Même s’il subsiste un désaccord entre le Conseil français du Culte musulman et la Grande mosquée de Paris (à 24 heures près), le Ramadan a officiellement commencé et s’étendra jusqu’au jeudi 19 mars prochain.
Un sujet qui fait polémique, puisque la FFF interdit formellement toute pause liée à la rupture du jeûne du ramadan. L’explication : c’est contraire « au principe de neutralité du football sur les lieux de pratique » de ce sport. Sur le même principe, la LFP a décidé, elle aussi, de ne pas accorder de coupure pendant les matchs de Ligue 1 pour ces raisons.
De manière officielle, on devrait quand même voir des joueurs « casser le jeûne » en plein match à partir de ce week-end, en se rapprochant du banc de touche, pour manger des dattes et boire, une fois que le soleil est couché. Une pratique assimilée à une simple « pause lors d’une interruption de match liée à une blessure ». Une « blessure » pas toujours réelle du reste, puisque certains joueurs sont suspectés de simuler une blessure.

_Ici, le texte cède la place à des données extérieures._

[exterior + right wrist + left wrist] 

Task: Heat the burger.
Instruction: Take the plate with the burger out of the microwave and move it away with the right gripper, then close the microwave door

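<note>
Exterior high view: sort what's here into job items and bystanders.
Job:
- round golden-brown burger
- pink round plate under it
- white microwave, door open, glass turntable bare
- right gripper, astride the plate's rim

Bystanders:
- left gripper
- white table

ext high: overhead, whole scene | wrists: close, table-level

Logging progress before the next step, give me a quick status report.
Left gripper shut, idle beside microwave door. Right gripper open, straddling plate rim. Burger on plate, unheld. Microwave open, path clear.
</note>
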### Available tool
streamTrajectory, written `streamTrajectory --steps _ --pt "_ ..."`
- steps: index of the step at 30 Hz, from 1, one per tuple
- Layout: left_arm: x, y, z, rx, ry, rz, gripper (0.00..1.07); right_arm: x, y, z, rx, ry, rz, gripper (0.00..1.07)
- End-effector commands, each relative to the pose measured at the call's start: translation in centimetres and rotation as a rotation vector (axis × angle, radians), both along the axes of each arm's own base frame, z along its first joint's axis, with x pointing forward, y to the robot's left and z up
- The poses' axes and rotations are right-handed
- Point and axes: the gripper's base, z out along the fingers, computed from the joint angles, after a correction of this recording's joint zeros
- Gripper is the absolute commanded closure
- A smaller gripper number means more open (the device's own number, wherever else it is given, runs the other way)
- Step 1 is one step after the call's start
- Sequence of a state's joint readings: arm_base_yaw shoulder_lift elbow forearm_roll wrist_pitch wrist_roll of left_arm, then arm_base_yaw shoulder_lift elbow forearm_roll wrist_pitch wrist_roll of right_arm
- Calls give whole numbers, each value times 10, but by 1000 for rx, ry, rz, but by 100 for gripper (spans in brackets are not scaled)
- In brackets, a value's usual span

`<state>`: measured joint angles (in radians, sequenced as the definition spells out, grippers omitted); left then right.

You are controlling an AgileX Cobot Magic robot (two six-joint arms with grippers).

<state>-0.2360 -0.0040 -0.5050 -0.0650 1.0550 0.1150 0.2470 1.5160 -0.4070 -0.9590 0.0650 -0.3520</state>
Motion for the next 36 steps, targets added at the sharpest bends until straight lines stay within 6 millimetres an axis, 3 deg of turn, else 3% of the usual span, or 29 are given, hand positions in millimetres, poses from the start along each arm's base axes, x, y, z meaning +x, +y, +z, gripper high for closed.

Lamine Yamal (Barça), exemple le plus célèbre
Une pratique pas nécessaire pour les matchs programmés en soirée, le soleil se couchant à 18h19 (à Paris) ce 18 février. En revanche, les matchs programmés à 17h (samedi) et 17h15 (dimanche), sont concernés. En revanche, pour les matchs programmés plus tôt (à 15h le dimanche en Ligue 1, 14h, le samedi en Ligue 2), pas d’autres solutions que de jouer tous le match à jeûn, ou de faire une entrave au Ramadan.
Mais, pour les athlètes de haut niveau, le Ramadan ne concerne pas uniquement les matchs. Pendant un mois, le corps subit d’importants changements dans sa façon de se nourrir et demande une adaptation pointue. Dernièrement, les médias espagnols révélaient notamment les précautions mises en place par le FC Barcelone, pour Lamine Yamal, bien décidé à faire le Ramadan. Hydratation nocturne optimisée, apports énergétiques ciblés, récupération encadrée : tout est pensé pour amortir l’impact du jeûne quotidien sur l’organisme de la pépite de 18 ans, encore en plein croissance.